It's not so much the crashing out of the game when the Windows key is pressed accidentally, it's the dying inside the game because you suddenly cannot see anymore what's happening

I used to pry the Windows key out of my keyboards so that I could not accidentally press it anymore, newer gamer keyboards have a dedicated "Windows key off" switch. Which tells you a lot about how much gamers complained when keyboard companies decide to put in a new button specifically to DISABLE a key Microsoft forced them to put onto they keyboards just to get the "designed for Windows" label.
Though, to be honest, for the last two years or so I use a separate small programmable keyboard for games (where I can program exactly which key does what), so I use the main keyboard only for chatting and the "Windows key problem" went away because of that.

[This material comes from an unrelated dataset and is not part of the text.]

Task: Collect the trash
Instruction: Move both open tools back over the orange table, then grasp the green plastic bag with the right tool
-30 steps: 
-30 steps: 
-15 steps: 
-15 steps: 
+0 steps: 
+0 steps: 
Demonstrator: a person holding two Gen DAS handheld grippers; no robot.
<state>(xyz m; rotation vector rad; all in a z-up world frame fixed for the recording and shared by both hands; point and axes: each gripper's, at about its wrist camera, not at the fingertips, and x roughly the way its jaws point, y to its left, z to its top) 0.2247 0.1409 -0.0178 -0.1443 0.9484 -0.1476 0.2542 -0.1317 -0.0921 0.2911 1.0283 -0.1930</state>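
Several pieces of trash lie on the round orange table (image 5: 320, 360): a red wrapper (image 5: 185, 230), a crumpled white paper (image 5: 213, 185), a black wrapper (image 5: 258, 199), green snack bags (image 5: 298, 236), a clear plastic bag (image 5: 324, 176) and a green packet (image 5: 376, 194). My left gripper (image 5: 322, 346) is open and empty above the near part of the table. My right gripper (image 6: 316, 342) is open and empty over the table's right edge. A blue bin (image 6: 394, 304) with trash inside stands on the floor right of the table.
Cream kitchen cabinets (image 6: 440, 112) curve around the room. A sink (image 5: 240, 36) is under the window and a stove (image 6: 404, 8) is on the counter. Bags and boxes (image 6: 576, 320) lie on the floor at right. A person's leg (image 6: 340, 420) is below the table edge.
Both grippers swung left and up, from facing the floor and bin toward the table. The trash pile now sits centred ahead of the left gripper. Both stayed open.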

Back on topic though, i.e. about Windows 8:
I can live with it - I do not really like it, because I dislike the general UI look (the desktop looks looks like "my first GUI" with its flat, no transparency look) and because many of the changes make, in my opinion, no sense for a desktop computer - what use is a touch UI if you're sitting in front of a triple screen 27" setup and cannot even reach the screen from where you sit? Also, some changes make things more annoying for me at work (I work in the server department at a larger company). Server 2012R2 (the 8.1 equivalent) made some things finally easier, so I can live with that version, but before that (the 8.0 equivalent), using the management tools simply took many more mouse clicks than in server 2008 r2, because all the NEW versions of the tools have the same Windows 8 "less information using more screen estate" design, and you had to dig around to find the old, more informative and easier to use versions which are still there, too. Also, the new tools are kind of annoying to use when you remote console to a server with a 1024x768 screen, but the GUI obviously is designed for a higher screen resolution and you have to scroll around all the time. Well, the good thing is that it finally made me accept powershell for administration.
Back to the home desktop: I am still using Windows 7 here. I got upgrade licenses for my Windows 7 machines when MS had the promotion, so I can upgrade to Windows 8 and then Windows 8.1 whenever I feel like it, but I will still wait. Maybe 8.2 will be even less annoying and have one or two nice features that I can justify spending time on upgrading, but for now I do not see any reason to do it.